Christiane Taubira’s name is familiar, so much so due to the tremendous changes she brought to the French political landscape during her mandates. From being deputy to a minister, this Guyanese woman has given her name to three laws in France, which today represent major victories for human rights. She is a left-wing personality who helped the Republic evolve, through the strength of her battles and the richness of her career: here is her portrait. 

Christiane Taubira was born in Cayenne (French Guyana) and began her studies in the 1970s at the Panthéon ASSAS University in Paris. During this period, she took numerous university courses: she graduated in economics, sociology and Afro-American ethnology, and also studied agri-food. 

Throughout her life, she remained deeply attached to Guyanese affairs, particularly during her twenty years as a Member of Parliament. She brought to the podium the social, political and identity-related demands of her people, which were inspired by her early pro-independence activism. In the 1970s, she founded the Caricoop association (Confédération Antilles Guyane de la Coopération Agricole) and became a professor of Political Science in 1978, while continuing her committed activities. 

Her first steps in politics

The first years of her political life were quite virulent and radical. In the 1970s, she became a leading figure in the MOGUYDE independence movement, of which her husband Roland Delannon was a founder.  

In 1981, the Mitterrandian Left came to power in France. With a desire to make herself useful, she decided to get involved in politics again, but this time with more strength, in order to represent the left the best she could in the Regional Council of Guyana. She founded the Walwari party with her husband in 1993. This party is socialist and advocates Guyanese independence. She remained loyal to it until 2015.
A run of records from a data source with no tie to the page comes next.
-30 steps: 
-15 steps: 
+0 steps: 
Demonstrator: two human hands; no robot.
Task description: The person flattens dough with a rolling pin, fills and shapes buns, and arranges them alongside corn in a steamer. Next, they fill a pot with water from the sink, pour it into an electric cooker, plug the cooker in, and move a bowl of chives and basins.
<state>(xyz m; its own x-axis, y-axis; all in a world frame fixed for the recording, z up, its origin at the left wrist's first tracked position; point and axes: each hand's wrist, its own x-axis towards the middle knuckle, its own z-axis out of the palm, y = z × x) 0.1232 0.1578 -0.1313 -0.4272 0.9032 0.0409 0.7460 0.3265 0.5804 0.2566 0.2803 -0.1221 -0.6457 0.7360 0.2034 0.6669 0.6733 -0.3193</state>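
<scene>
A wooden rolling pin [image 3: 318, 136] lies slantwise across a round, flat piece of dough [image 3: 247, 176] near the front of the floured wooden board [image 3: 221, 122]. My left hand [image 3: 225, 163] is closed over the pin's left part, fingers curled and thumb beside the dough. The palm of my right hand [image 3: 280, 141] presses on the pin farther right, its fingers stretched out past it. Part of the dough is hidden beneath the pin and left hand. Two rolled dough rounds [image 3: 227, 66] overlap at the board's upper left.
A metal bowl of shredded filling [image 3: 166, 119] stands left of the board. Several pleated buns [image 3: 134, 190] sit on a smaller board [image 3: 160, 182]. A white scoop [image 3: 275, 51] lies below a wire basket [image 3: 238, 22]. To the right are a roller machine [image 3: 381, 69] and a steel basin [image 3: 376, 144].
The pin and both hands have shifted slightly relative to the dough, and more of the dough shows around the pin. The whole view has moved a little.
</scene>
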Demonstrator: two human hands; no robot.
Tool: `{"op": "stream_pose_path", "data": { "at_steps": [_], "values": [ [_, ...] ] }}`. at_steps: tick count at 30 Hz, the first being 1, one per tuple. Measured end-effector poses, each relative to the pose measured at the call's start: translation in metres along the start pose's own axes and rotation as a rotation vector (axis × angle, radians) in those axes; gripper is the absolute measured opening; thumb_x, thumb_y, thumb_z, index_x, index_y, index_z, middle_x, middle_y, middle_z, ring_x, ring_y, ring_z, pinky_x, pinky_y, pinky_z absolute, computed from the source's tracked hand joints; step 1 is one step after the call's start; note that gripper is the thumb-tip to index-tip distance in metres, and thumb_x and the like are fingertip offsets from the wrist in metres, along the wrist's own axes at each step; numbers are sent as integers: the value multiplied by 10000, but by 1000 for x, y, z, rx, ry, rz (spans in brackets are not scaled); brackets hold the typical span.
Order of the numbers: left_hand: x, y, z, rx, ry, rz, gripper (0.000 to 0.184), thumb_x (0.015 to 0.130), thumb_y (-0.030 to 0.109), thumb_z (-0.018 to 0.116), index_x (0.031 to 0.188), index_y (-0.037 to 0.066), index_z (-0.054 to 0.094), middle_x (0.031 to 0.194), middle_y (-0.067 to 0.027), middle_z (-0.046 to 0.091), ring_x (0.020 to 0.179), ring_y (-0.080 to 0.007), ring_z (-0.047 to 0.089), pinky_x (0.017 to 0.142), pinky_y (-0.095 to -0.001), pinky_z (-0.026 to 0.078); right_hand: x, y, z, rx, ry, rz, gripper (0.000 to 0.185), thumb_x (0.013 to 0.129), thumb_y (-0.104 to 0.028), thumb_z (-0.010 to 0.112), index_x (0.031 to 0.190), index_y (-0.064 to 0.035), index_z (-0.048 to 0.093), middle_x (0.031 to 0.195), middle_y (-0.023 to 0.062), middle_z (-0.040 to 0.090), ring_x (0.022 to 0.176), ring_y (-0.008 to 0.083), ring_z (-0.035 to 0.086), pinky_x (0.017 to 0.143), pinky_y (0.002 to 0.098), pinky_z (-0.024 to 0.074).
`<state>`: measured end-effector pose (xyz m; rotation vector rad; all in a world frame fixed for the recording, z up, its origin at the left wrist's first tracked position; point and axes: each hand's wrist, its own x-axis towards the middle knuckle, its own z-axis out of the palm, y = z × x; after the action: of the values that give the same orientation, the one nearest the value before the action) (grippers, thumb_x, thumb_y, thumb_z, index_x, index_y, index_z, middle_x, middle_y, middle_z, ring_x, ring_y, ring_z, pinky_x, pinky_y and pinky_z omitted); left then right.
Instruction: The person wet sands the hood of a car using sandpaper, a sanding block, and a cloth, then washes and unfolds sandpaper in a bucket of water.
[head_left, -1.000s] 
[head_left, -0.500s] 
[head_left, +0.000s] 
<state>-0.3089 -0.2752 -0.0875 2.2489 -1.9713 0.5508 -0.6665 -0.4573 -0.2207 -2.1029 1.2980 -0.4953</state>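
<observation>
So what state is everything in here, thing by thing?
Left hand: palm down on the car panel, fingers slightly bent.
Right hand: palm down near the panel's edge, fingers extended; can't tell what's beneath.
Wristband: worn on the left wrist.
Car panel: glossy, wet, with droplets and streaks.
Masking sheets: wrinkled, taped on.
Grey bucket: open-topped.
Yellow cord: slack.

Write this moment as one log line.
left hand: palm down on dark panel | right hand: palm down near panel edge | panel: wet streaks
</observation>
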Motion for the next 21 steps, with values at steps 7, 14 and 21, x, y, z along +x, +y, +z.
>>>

Christiane Taubira, Guyanese deputy 

That same year, Christiane Taubira entered the National Assembly and left the Socialist label for a small group called “République et Liberté” (Republic and Freedom). In 1997, she finally joined the Socialist group for her second term of office as a deputy, during which she was asked by Prime Minister Lionel Jospin to draw up a report on gold in Guyana. Between 1994 and 1999, Christiane Taubira was also a member of the European Parliament and was on Bernard Tapie’s list in the European Radical Alliance (AER) group.

In 2001, however, she left the Socialist group for the RCV group (Radical, Citoyen Vert) supporting Lionel Jospin’s government and in which she still represented the Walwari party. During this second mandate, Christiane Taubira really revealed herself in the hemicycle: on 18 February 1999, she gave a memorable speech which was to be the starting point of a long and perilous struggle for the 2001 memorial law. 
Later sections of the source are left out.